Everything buffer related is core, and for example full screen WAS not part of the core initially, but an implementation that all compositors agreed on was merged and everyone implemented it many years ago.
> If you can't help me understand why Wayland could not have been implemented as an X extension
I’m trying to but you seem to have some grudge against the project.
I am no X developer so unfortunately I don’t have more knowledge on the topic than what I have already shared, but for example X developers tried to retrofit HiDPI to X, and things like mixed HiDPI over multiple monitors (hell, the whole multi-screen setup) simply can’t be done realistically — from what I gathered due to X API’s lack of semantic informations like scale. Wayland corrected the many many failings of the API in a future proof way that can avoid. Also, why do you think that basically every OS already changed to a compositor-based display server 2 decades ago? It is simply the better abstraction and this is a simple answer, but it is the fundamental one.
This is an incorrect assessment of the claim which is, "with Wayland it becomes possible to build a system where applications cannot record each-other's events." To the best of my knowledge the only approach with X11 that actually works is running each app with a separate X server. The author points out that being able to register global handlers or programmatically interact with other apps is useful which is why it's possible by asking the compositor nicely. The trick with libinput requires that the system already be pwnd.
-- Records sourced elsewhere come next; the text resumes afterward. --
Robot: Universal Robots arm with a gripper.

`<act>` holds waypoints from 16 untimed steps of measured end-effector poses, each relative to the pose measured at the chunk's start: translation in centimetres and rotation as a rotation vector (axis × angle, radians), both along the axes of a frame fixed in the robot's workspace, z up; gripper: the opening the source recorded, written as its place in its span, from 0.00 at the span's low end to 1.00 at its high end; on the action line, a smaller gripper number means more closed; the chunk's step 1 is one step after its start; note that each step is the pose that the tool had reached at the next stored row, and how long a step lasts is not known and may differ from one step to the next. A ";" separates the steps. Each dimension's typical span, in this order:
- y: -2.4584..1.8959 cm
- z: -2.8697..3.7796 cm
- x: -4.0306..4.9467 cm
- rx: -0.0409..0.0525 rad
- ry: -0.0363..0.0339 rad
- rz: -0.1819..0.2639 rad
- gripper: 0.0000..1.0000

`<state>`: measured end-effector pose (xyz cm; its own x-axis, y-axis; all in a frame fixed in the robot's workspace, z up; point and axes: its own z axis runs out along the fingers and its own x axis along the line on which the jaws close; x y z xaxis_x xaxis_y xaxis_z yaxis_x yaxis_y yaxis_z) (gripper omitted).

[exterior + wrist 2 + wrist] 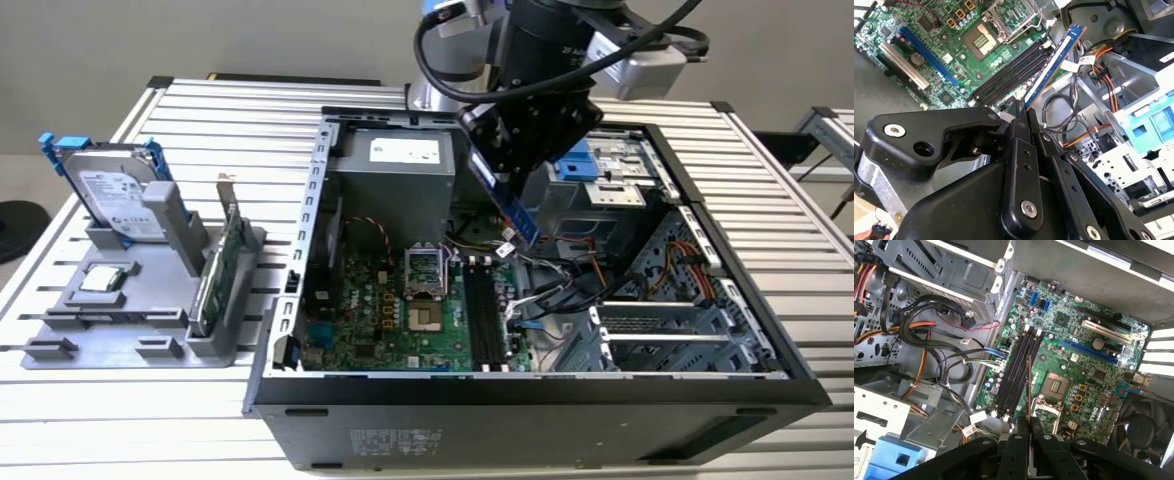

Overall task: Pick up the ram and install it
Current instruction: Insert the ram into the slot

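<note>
Clamped between my gripper (1021, 112) fingers, the ram (1054, 62) juts out ahead of me, edge-on, hanging above the slots (1016, 372) on the motherboard (1074, 365); its long axis runs nearly along them, and it is not yet seated.

A robotics lab or assembly test cell is suggested — an open computer case (534, 300) is laid on a counter (774, 180) built of ribbed aluminium profiles, under an industrial arm (534, 60). Spare parts are kept upright in a grey slotted fixture (120, 310) beside it — a hard drive (114, 195) and a green card (220, 265) among them.
</note>
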<state>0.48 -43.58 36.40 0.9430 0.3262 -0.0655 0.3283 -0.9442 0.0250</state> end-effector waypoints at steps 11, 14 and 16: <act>0.00 -0.46 0.05 0.0002 0.0003 -0.015 0.00; 0.00 -0.55 0.10 0.0001 0.0004 -0.017 0.00; 0.00 -0.69 0.17 0.0000 0.0005 -0.020 0.00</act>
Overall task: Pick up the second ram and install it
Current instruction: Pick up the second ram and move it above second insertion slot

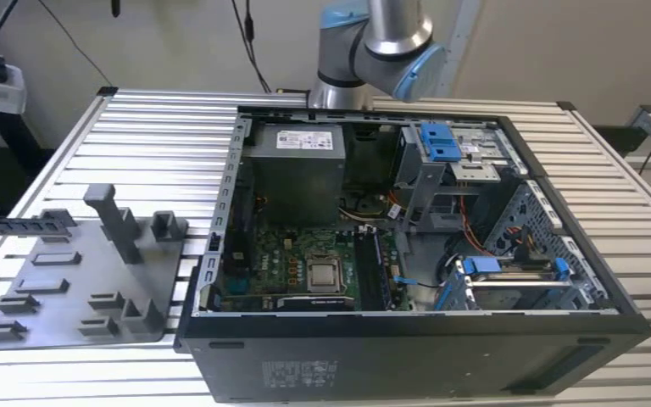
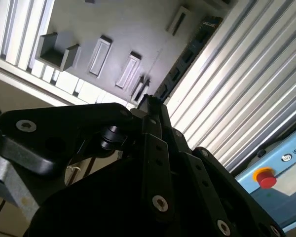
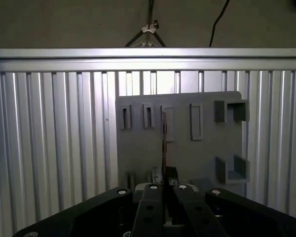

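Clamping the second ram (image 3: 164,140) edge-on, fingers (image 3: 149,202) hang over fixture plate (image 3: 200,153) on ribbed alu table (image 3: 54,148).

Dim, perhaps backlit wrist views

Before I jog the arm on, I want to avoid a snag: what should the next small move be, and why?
Probably a level carry toward the open computer case. In both wrist views the tool grips the second ram, held above the grey fixture plate, while the motherboard lies inside the case.
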Robot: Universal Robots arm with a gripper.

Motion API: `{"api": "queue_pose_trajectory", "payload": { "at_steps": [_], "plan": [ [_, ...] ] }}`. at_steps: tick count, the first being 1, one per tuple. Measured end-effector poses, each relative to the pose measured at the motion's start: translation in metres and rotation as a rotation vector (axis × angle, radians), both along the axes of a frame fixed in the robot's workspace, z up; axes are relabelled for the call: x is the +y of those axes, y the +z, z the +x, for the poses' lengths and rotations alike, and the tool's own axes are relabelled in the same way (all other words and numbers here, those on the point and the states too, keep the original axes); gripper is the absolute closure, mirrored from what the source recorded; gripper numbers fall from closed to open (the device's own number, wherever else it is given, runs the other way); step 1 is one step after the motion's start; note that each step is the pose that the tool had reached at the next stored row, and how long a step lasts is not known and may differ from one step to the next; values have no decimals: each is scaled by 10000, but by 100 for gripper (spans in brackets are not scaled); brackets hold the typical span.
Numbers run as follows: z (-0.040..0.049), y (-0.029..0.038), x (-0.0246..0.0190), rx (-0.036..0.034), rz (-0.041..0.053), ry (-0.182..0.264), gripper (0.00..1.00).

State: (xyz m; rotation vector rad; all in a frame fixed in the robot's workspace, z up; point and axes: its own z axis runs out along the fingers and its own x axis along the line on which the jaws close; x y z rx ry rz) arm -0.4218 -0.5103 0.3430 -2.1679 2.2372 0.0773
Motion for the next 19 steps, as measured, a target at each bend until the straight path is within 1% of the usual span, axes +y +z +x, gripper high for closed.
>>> {"api": "queue_pose_trajectory", "payload": {
  "at_steps": [19],
  "plan": [
    [0, 536, 0, 1, 60, 0, 86]
  ]
}}
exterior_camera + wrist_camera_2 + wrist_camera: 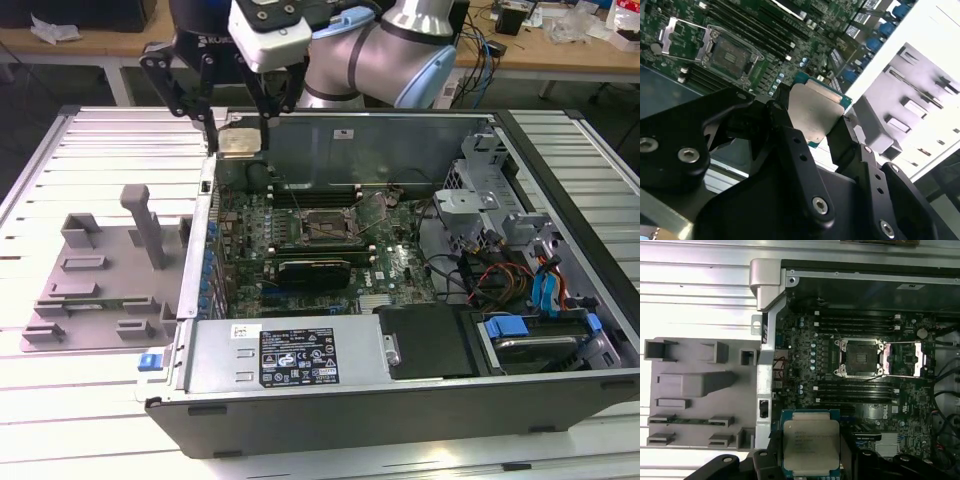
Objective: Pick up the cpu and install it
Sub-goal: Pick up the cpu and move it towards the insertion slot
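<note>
Closest to you is the gripper (810, 120) (810, 459), its black fingers (790, 145) clamped on opposite edges of the cpu (817, 112) (811, 442). You have the chip held in the air, tilted in the second wrist view, with its pale silver top facing the first wrist camera and a rim of green board showing around it.

In the exterior view the gripper (240, 135) hangs from the arm (400, 45) with the cpu (240, 142) between its tips, above the far corner of the case (400, 400) on the exterior view's left. That puts the chip over the case wall, between the tray (100, 270) and the motherboard (300, 250).

Look at the socket (322, 225) (860, 357) (730, 52): it sits near the middle of the board, dark in the centre with a metal rim, and its hinged frame (905, 357) lies flipped open beside it. The cpu is well apart from the socket and touches nothing but the fingers.

Your grey tray (690, 390) (910, 115) lies on the slatted white table (80, 140) just beside the case, with an upright post (145, 225) standing on it.
</note>
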Motion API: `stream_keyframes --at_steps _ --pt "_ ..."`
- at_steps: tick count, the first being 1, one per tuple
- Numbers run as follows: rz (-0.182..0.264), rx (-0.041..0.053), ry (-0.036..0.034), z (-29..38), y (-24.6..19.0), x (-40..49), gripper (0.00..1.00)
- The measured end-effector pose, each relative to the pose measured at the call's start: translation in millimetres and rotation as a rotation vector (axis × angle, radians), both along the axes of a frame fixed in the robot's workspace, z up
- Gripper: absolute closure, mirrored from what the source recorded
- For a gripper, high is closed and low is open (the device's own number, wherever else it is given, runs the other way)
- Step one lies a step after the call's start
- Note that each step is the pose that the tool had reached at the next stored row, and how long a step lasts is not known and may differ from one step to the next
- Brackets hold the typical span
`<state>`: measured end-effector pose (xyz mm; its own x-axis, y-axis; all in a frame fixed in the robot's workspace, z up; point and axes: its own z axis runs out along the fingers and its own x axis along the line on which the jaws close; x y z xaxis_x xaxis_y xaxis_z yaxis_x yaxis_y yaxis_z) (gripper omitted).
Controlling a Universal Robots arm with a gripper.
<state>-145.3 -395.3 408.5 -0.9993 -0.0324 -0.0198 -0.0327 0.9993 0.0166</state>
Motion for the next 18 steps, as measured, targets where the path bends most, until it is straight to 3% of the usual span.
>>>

Another way of saying the same thing, "you cannot meaningfully sandbox applications that talk to your X server."
> Network Transparency
Is a bad thing and a poor remote desktop solution. Let's say you have a desktop with an Nvidia graphics card and you've installed their drivers. Your laptop is using the OSS Intel drivers. You forward an OpenGL app from your desktop to your laptop -- it will crash. Why? Because Nvidia's libGL expects to talk to a server with Nvidia's GLX extension of the same version.
However, a ton of work is going into getting screencasting and remote desktop working under Wayland in a manner that will let you implement whatever protocol you care to speak on top RDP/VNC.
And VNC currently works on Mutter so I'm not sure why the author is bemoaning it's loss. It's the feature that's getting the most development time right now.
> Multiple clipboards
That's up to the implementor, Wayland had a very general API that's used to exchange data between clients that can be used to implement clipboards in any way the compositor sees fit. Just because GNOME/KDE don't want to maintain it doesn't mean it's not there.
> Restarting ends your session.
If your X server crashes it ends your session too. So this is really an argument that X.org is more stable than Mutter/Kwin. I don't think the devs will argue with that but the point is that they'll get there.
"Works for me" is a risky defence; if you are a slightly demanding Wayland user then it is fine, if you have unusually simple needs it isn't a useful contribution.
It isn't anything to do with the hardware, it is the design assumption that isolating application's input and output should be mandatory.
In hindsight; that was a design mistake. The correct design is probably something like isolation by default but optional (ie, allowing sharing). The current design means further protocols and de-facto standards are required to support, eg, streaming and screenshots. That is bad for an ecosystem that relies on low barriers to entry to get good software written.
Basically, there needed to be a security model but the developers skipped it because it seemed like it shouldn't be the compositor's job. And after a very painful couple of years, seems quite likely that it was the compositor's job.
There's nothing wrong with the transport layer's security, as far as I can tell. (For one thing, it's usually tunneled over SSH). The X11 security model assumes that anything with access to the screen has at least as much privilege as the user account that owns the session.
In practice, that's true (things like flatpack claim to support fake sandboxing, but whatever.)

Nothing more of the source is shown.